## WORK REQUIRED
Return every line below exactly, leaving nothing out.

::::::

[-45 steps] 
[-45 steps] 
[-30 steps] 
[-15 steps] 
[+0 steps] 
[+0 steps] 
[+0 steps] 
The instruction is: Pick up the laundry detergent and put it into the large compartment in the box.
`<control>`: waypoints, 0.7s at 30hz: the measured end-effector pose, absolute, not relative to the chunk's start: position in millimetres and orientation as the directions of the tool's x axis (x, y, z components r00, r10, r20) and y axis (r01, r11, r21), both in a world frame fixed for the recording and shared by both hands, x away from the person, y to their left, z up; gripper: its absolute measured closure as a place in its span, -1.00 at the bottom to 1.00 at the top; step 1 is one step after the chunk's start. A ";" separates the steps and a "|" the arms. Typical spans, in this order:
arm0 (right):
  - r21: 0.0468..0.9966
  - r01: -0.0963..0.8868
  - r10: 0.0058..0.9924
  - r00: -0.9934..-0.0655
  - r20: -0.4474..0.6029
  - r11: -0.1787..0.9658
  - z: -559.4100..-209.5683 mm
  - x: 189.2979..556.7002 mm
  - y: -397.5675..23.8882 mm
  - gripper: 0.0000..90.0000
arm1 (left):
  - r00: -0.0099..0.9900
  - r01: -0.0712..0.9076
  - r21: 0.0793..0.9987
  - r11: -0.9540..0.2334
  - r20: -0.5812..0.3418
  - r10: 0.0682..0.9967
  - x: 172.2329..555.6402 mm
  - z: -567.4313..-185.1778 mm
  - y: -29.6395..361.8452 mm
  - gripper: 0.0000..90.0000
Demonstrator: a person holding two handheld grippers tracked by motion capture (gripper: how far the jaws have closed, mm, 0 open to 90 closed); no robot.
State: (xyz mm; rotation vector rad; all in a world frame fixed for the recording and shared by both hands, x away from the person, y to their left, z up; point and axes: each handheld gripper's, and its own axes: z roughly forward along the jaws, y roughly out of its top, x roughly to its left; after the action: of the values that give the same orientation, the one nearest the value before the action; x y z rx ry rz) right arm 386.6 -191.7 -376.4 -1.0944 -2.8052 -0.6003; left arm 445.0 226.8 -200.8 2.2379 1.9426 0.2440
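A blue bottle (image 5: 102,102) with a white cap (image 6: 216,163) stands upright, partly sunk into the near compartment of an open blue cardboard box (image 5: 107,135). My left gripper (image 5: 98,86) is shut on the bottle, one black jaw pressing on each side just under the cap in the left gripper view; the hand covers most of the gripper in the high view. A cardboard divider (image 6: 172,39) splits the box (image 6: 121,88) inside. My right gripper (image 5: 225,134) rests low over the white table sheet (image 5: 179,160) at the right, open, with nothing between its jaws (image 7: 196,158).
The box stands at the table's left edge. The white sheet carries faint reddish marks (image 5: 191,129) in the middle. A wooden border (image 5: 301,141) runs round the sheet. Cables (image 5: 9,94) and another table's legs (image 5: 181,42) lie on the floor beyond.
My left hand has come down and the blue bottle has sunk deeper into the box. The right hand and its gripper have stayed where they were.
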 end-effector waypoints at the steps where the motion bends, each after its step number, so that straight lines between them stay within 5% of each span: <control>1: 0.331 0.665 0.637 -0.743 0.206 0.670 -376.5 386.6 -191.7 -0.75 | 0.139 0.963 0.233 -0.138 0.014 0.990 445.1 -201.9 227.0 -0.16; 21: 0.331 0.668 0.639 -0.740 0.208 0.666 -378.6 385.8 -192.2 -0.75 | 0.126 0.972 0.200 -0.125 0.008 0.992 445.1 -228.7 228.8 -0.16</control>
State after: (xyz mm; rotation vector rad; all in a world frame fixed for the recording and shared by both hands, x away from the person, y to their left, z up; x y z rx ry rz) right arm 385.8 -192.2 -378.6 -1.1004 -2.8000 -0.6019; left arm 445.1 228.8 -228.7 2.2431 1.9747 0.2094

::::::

## RESPONSE
[-45 steps] 
[-45 steps] 
[-30 steps] 
[-15 steps] 
[+0 steps] 
[+0 steps] 
[+0 steps] 
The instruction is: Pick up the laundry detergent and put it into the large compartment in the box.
`<control>`: waypoints, 0.7s at 30hz: the measured end-effector pose, absolute, not relative to the chunk's start: position in millimetres and orientation as the directions of the tool's x axis (x, y, z components r00, r10, r20) and y axis (r01, r11, r21), both in a world frame fixed for the recording and shared by both hands, x away from the person, y to their left, z up; gripper: its absolute measured closure as a place in its span, -1.00 at the bottom to 1.00 at the top; step 1 is one step after the chunk's start. A ";" separates the steps and a "|" the arms. Typical spans, in this order:
arm0 (right):
  - r21: 0.0468..0.9966
  - r01: -0.0963..0.8868
  - r10: 0.0058..0.9924
  - r00: -0.9934..-0.0655
  - r20: -0.4474..0.6029
  - r11: -0.1787..0.9658
  - z: -559.4100..-209.5683 mm
  - x: 189.2979..556.7002 mm
  - y: -397.5675..23.8882 mm
  - gripper: 0.0000..90.0000
arm1 (left):
  - r00: -0.0099..0.9900
  - r01: -0.0712..0.9076
  - r21: 0.0793..0.9987
  - r11: -0.9540..0.2334
  - r20: -0.5812..0.3418
  - r10: 0.0682..0.9967
  - x: 172.2329..555.6402 mm
  - z: -567.4313..-185.1778 mm
  - y: -29.6395..361.8452 mm
  - gripper: 0.0000..90.0000
Demonstrator: a person holding two handheld grippers tracked by motion capture (gripper: how far the jaws have closed, mm, 0 open to 90 closed); no robot.
State: (xyz mm; rotation vector rad; all in a world frame fixed for the recording and shared by both hands, x away from the person, y to their left, z up; point and axes: each handheld gripper's, and its own axes: z roughly forward along the jaws, y roughly out of its top, x roughly to its left; after the action: of the values that give the same orientation, the one nearest the value before the action; x y z rx ry rz) right arm 386.6 -191.7 -376.4 -1.0944 -2.8052 -0.6003; left arm 445.0 226.8 -200.8 2.2379 1.9426 0.2440
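A blue bottle (image 5: 102,102) with a white cap (image 6: 216,163) stands upright, partly sunk into the near compartment of an open blue cardboard box (image 5: 107,135). My left gripper (image 5: 98,86) is shut on the bottle, one black jaw pressing on each side just under the cap in the left gripper view; the hand covers most of the gripper in the high view. A cardboard divider (image 6: 172,39) splits the box (image 6: 121,88) inside. My right gripper (image 5: 225,134) rests low over the white table sheet (image 5: 179,160) at the right, open, with nothing between its jaws (image 7: 196,158).
The box stands at the table's left edge. The white sheet carries faint reddish marks (image 5: 191,129) in the middle. A wooden border (image 5: 301,141) runs round the sheet. Cables (image 5: 9,94) and another table's legs (image 5: 181,42) lie on the floor beyond.
My left hand has come down and the blue bottle has sunk deeper into the box. The right hand and its gripper have stayed where they were.
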 end-effector waypoints at the steps where the motion bends, each after its step number, so that straight lines between them stay within 5% of each span: <control>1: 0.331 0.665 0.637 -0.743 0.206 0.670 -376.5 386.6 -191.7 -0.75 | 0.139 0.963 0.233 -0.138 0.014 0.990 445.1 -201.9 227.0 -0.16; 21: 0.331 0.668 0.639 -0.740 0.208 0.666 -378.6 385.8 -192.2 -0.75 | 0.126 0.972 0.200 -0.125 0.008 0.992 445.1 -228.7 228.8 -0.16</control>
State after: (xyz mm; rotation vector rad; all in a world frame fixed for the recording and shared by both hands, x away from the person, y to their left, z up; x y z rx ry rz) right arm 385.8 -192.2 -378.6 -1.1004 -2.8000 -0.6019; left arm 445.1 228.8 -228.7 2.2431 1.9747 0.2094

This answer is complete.